Your guide to fibre

Fibre really is your friend — you just have to get to know  how it benefits your body (especially digestion and skin health) and learn a few simple fibre food to start eating.

First of all let me explain what fibre is...

Fibre is an indigestible part of all plant foods. It is found in fruits, vegetables, grains and beans. Your digestive system cannot stomach fibre, so it gets excreted undigested. So, you may think you don’t need fibre, because it’s excreted undigested, but that’s not true.
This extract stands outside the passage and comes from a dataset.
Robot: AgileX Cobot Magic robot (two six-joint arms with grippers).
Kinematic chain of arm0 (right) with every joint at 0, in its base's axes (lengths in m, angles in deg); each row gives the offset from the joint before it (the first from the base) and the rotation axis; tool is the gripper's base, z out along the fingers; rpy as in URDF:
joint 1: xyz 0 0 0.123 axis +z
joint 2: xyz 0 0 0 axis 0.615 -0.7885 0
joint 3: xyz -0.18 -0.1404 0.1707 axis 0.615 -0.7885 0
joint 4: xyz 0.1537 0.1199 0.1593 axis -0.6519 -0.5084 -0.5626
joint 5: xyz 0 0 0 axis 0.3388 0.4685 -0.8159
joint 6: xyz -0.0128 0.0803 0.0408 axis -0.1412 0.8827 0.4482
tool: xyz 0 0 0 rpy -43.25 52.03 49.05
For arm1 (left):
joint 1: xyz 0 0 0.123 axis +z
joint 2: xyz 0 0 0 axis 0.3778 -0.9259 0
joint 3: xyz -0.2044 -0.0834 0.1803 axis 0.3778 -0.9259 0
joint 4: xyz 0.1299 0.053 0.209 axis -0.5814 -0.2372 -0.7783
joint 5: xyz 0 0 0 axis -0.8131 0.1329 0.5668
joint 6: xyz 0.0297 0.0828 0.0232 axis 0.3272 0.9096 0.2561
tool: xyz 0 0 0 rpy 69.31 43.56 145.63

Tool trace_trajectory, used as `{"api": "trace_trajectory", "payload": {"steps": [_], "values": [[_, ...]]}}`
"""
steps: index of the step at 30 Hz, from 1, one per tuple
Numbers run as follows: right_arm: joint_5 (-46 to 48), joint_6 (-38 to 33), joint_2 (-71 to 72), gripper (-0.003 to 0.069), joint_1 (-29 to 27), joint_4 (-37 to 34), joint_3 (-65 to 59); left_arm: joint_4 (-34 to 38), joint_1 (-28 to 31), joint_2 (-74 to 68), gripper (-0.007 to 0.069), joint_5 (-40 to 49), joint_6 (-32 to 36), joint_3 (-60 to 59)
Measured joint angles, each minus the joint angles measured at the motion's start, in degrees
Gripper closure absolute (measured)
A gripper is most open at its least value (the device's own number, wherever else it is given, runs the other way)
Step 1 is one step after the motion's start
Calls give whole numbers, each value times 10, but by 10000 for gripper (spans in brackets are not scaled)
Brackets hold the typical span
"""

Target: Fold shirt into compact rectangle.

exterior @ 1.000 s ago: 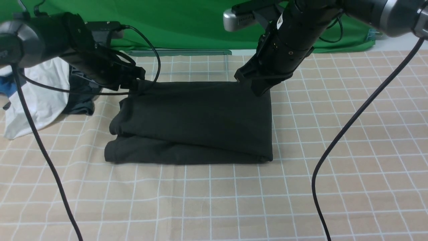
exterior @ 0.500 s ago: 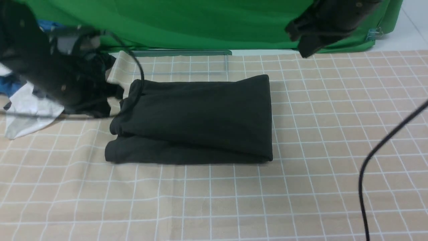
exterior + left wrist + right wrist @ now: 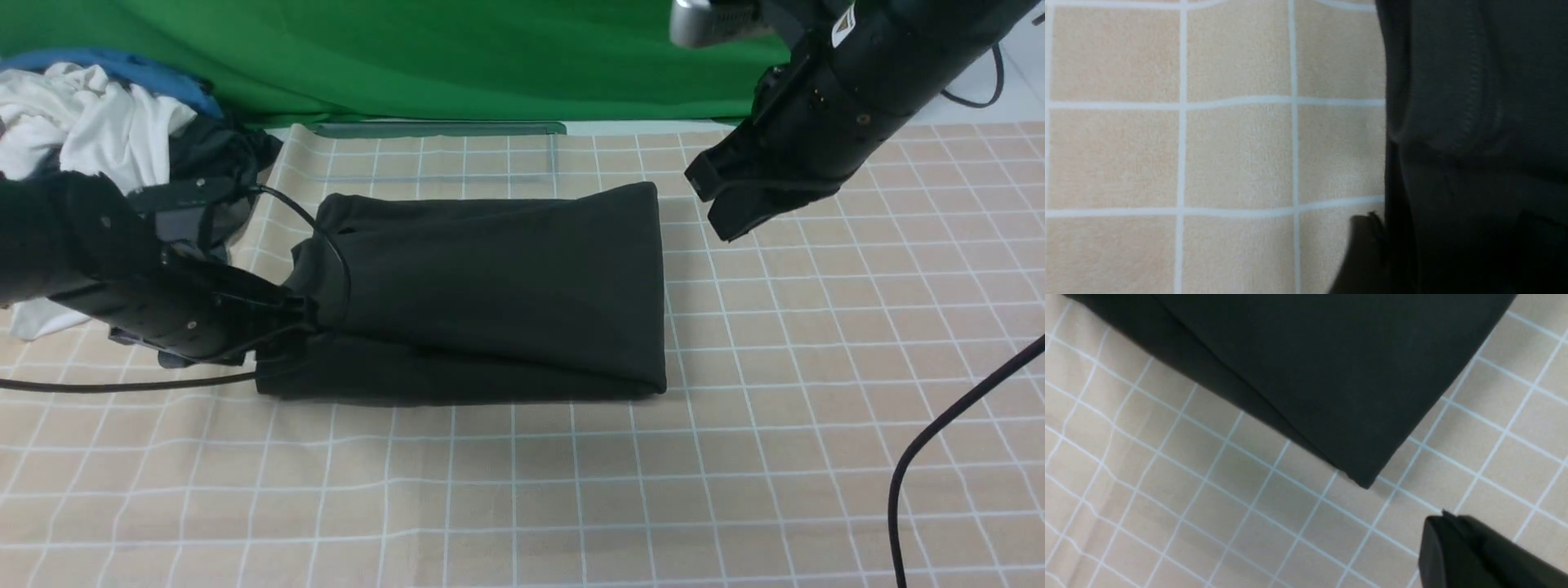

Let's imagine the following picture:

You overeat at least once or twice a week, more often at weekends, and your regular menu doesn't include much fibre. If you relate a little to this lifestyle; you should consider that it may cause you some of health issues like:

- indigestion
- discomfort / stomach aches
- gases in the digestive tract
- constipation
- heamorrhoids
- you're constantly tires
- can't concentrate on what you're doing

I mean you become less productive at work and more irritable at home. Besides all this, you gain weight and that’s the moment when you realise you have a problem.

In order to solve a problem, you should first find the reason for it. In this case it might be the lowered intake of fibre-rich foods and respectively - the higher intake of foods containing no fibre (like meat). The average recommended amount of fibre intake is about 25-30 grams per day. Unfortunately most people's regular diets include less than 10-15 grams daily.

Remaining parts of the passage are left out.